YOUR TASK: Nothing but the lines below from the first through the one with "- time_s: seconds" should appear, printed exactly; please leave pictures out.

PROVIDED ENTRIES:
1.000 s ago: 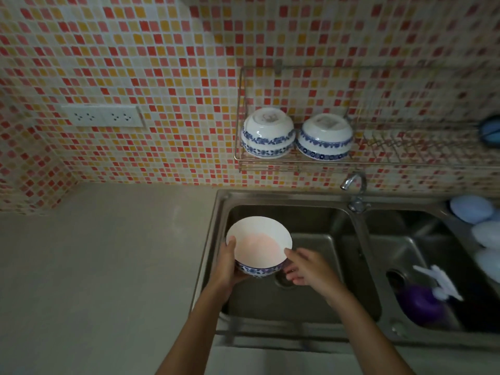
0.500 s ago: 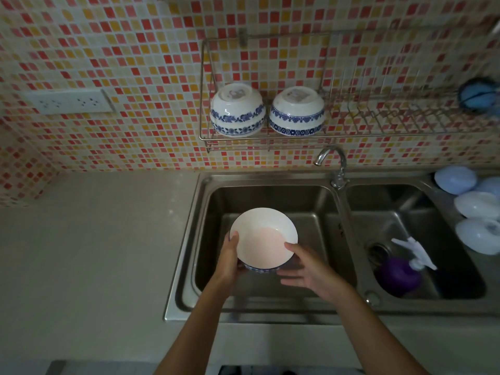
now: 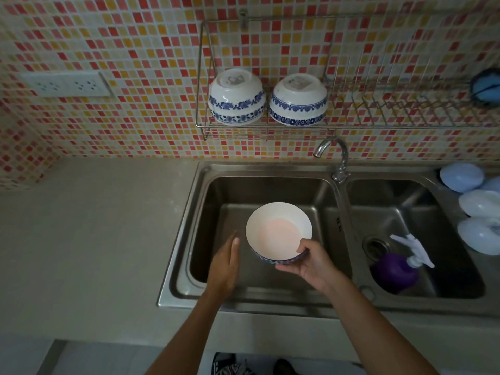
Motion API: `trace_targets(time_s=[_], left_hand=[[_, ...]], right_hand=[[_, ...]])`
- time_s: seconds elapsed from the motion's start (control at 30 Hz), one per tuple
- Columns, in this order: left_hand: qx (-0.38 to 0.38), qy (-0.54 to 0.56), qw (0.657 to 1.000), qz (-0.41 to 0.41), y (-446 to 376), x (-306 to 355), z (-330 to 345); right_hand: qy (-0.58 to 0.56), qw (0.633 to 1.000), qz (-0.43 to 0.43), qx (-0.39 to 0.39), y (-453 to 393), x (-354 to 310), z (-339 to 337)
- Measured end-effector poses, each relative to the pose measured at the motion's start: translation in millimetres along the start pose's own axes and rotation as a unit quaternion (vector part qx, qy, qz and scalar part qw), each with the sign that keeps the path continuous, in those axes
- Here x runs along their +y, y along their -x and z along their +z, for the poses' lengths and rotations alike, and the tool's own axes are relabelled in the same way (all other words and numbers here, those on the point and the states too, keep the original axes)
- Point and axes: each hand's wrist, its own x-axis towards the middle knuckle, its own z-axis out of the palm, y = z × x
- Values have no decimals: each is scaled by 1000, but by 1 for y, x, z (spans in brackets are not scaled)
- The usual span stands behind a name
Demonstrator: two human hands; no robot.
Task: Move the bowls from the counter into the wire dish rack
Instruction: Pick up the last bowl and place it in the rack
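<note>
One bowl (image 3: 278, 230) upright over sink (image 3: 270, 169), right hand (image 3: 311, 262) fingers curled on near rim; left hand (image 3: 226, 262) open, apart. Invert bowl, seat beside two racked bowls (image 3: 266, 100) in wire rack (image 3: 384, 115).

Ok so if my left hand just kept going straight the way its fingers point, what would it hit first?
Probably the far wall of the left sink basin. The left hand is open, fingers pointing away from you, passing left of the bowl your right hand holds. Depth is unclear, so it might graze that bowl.
</note>
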Motion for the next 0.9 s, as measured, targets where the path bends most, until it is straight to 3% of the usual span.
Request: trace_targets(time_s=[0.13, 0.27, 0.63, 0.9], left_hand=[[-47, -256, 965, 12, 7, -50, 0], [-89, -363, 927, 28, 12, -82, 0], [-59, -401, 914, 29, 10, -92, 4], [-65, -393, 917, 28, 9, -94, 3]], right_hand=[[-13, 1000, -5, 14, -6, -2, -8], [23, 999, -21, 45, -10, -3, -12], [199, 962, -89, 165, -24, 11, -27], [381, 884, -146, 227, -32, 31, -24]])
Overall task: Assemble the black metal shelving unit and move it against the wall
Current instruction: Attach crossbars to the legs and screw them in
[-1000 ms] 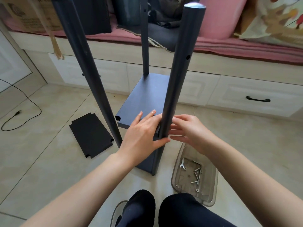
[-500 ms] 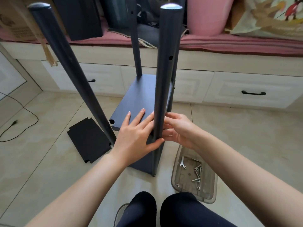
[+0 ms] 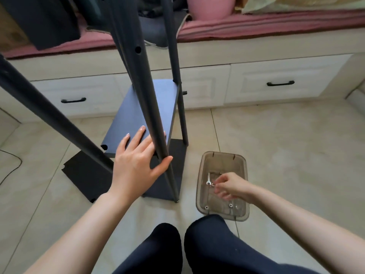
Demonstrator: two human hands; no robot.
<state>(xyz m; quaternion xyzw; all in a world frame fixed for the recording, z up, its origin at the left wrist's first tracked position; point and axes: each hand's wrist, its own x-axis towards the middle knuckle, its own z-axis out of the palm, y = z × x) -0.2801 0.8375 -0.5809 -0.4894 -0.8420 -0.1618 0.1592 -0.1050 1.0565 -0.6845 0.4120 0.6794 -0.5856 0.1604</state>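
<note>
Fingers of our left hand (image 3: pixel 136 167) lie straight on the black metal shelf panel (image 3: pixel 142 109), thumb hooking its near black round post (image 3: pixel 152 115); our right hand (image 3: pixel 231 186), blurred, curls in the clear plastic tray (image 3: pixel 203 175) beside a small silver spanner (image 3: pixel 208 178); its hold we cannot tell.

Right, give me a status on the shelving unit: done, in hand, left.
Done: one shelf panel sits among the upright poles. In hand: the left hand steadies a pole while the right hand reaches into the clear tray of hardware. Left: a loose panel lies on the floor, and the unit is not against a wall.

Shelving unit (image 3: pixel 138 115), tray (image 3: pixel 203 175) on floor (image 3: pixel 286 155)
</note>
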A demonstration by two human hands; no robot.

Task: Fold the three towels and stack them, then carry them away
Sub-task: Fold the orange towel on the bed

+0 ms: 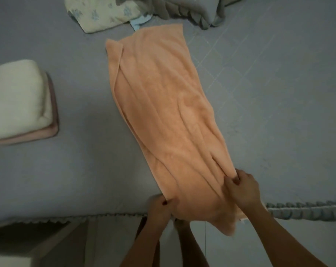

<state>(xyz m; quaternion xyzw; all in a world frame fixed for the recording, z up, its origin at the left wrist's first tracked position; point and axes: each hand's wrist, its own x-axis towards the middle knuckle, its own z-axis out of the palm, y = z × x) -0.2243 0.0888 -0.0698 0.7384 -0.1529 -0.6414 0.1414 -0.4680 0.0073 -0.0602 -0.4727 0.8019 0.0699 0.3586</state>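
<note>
Left hand (160,206) and right hand (242,189) each pinch the orange towel's (159,105) near end, apparently to fold it away; folded stack (20,101) far left of them.

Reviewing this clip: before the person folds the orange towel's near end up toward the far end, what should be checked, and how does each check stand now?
1. Left hand grips the near left corner: ok.
2. Right hand pinches the near right edge: ok.
3. Orange towel lies flat: not ok, creases run lengthwise.
4. Far end clear: not ok, it reaches the floral cloth.
5. Cream towel stacked on the pink towel: ok.
</note>
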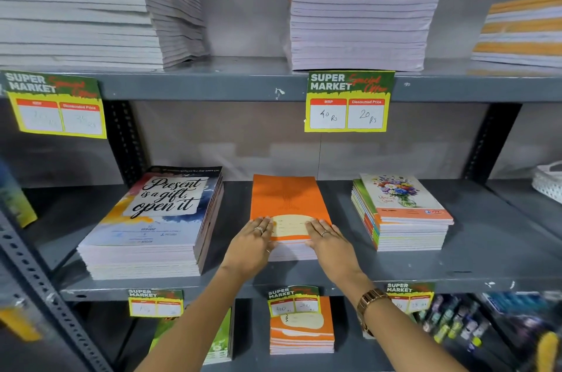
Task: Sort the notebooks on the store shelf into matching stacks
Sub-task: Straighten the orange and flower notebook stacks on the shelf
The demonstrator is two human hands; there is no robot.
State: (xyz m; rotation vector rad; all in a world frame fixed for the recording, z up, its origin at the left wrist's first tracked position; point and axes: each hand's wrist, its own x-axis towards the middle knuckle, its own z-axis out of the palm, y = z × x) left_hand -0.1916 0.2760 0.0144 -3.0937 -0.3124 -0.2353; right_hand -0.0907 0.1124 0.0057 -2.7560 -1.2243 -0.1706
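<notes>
Both my hands rest flat on the orange stack (pixel 289 204) at the middle of the grey shelf (pixel 486 256) — left hand (pixel 252 244) on its near left corner, right hand (pixel 330 242) on its near right, fingers spread and pressing down, closed around nothing. Three piles stand apart on this level: the "Present is a gift" stack (pixel 158 219) to the left, the orange one between, the floral stack (pixel 401 213) to the right. Each looks uniform on top, though the floral pile's edges show mixed colours. By my reckoning the sorting here is nearly done — squaring the orange pile is what remains. More orange notebooks (pixel 301 332) lie on the shelf below.
</notes>
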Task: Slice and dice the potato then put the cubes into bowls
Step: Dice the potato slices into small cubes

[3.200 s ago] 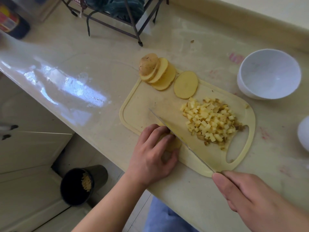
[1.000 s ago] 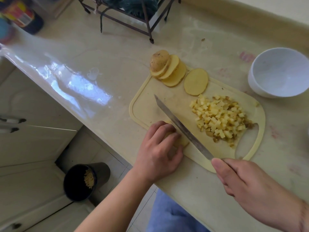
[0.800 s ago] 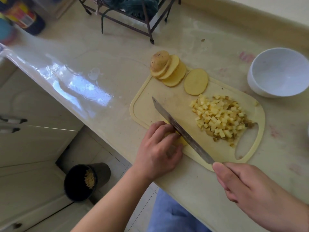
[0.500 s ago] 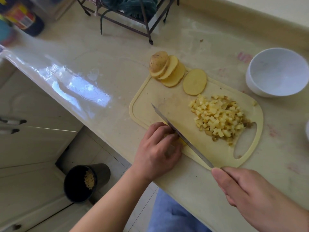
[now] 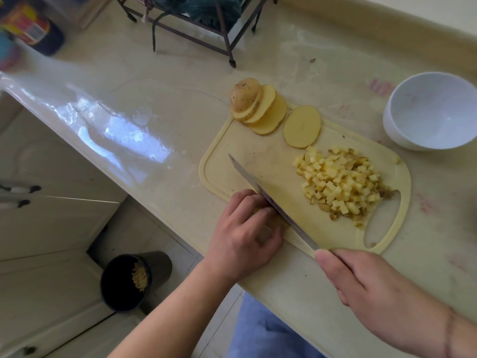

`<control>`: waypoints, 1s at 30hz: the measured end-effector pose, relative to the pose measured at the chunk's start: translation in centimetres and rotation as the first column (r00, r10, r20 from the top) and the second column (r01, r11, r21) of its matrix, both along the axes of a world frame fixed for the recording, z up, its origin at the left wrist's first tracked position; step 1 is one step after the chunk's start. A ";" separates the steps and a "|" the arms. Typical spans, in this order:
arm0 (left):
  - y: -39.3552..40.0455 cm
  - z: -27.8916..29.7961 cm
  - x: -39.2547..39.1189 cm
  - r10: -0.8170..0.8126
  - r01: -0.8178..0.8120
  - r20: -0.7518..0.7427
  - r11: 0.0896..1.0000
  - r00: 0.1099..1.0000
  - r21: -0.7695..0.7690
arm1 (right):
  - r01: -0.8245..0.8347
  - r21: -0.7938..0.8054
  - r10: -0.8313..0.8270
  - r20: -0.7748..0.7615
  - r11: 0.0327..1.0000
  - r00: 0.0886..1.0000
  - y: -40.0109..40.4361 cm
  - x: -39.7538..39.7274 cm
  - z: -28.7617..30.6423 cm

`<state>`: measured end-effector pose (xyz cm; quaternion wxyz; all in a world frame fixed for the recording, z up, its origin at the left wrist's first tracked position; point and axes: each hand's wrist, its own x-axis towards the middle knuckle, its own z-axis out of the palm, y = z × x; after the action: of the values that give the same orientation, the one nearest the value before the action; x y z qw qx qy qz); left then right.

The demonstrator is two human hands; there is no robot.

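Mid-dicing: left hand (image 5: 241, 232) fingers curled over a potato piece (image 5: 280, 221) (mostly hidden), right hand (image 5: 361, 277) gripping the knife (image 5: 271, 200) beside them, diced cubes (image 5: 338, 183) beyond the blade; next, another downward cut clear of fingertips.

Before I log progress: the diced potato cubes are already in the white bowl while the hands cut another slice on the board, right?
Not quite. The head view shows the potato cubes heaped on the cutting board; the white bowl shows nothing inside. The hands are cutting a slice on the board.
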<state>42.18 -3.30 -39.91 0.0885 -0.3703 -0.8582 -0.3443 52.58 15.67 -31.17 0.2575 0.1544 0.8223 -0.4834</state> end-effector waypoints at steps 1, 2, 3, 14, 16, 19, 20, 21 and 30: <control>0.0 0.0 0.0 0.001 -0.001 -0.003 1.000 1.000 -0.001 | -0.002 0.004 0.002 -0.016 1.000 1.000 -0.1 -0.2 -0.2; 0.0 0.0 0.0 0.002 -0.002 -0.006 1.000 1.000 -0.002 | -0.003 0.007 0.004 -0.031 1.000 1.000 -0.1 -0.4 -0.3; 0.0 0.0 0.0 0.003 -0.003 -0.009 1.000 1.000 -0.003 | -0.002 0.007 0.002 -0.043 1.000 0.999 0.0 -0.5 -0.4; -0.6 -0.3 0.4 0.005 -0.005 0.000 1.000 1.000 -0.018 | -0.018 0.058 0.024 -0.116 0.998 0.993 0.6 -0.3 -0.4; -0.7 -0.4 0.6 0.001 -0.001 0.000 1.000 1.000 -0.015 | -0.025 0.076 0.034 -0.119 0.997 0.992 0.4 -0.2 -0.3; -0.7 -0.5 0.8 0.010 -0.010 -0.015 1.000 1.000 -0.014 | -0.012 0.073 0.020 -0.099 0.997 0.995 0.4 -0.3 -0.4; -0.7 -0.5 0.7 0.018 -0.018 -0.019 1.000 1.000 -0.013 | -0.006 0.058 0.011 -0.082 0.998 0.997 0.4 -0.4 -0.3; -0.6 -0.5 0.7 0.027 -0.027 -0.023 1.000 0.999 -0.012 | 0.007 0.038 -0.004 -0.061 0.999 0.998 0.6 -0.6 -0.2; -0.3 -0.4 0.5 0.060 -0.060 -0.027 0.998 0.998 -0.014 | 0.063 -0.113 -0.048 0.138 0.992 0.989 0.7 -2.2 1.5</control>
<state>42.66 -3.56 -40.32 0.1074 -0.3494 -0.8703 -0.3302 50.42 16.36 -29.65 0.3074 0.1943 0.7687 -0.5261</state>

TASK RESULT:
1.000 s ago: 
0.500 s ago: 
now: 
Motion API: `trace_targets(time_s=[_], left_hand=[[_, ...]], right_hand=[[_, ...]])`
- time_s: seconds elapsed from the motion's start (control at 30 Hz), one per tuple

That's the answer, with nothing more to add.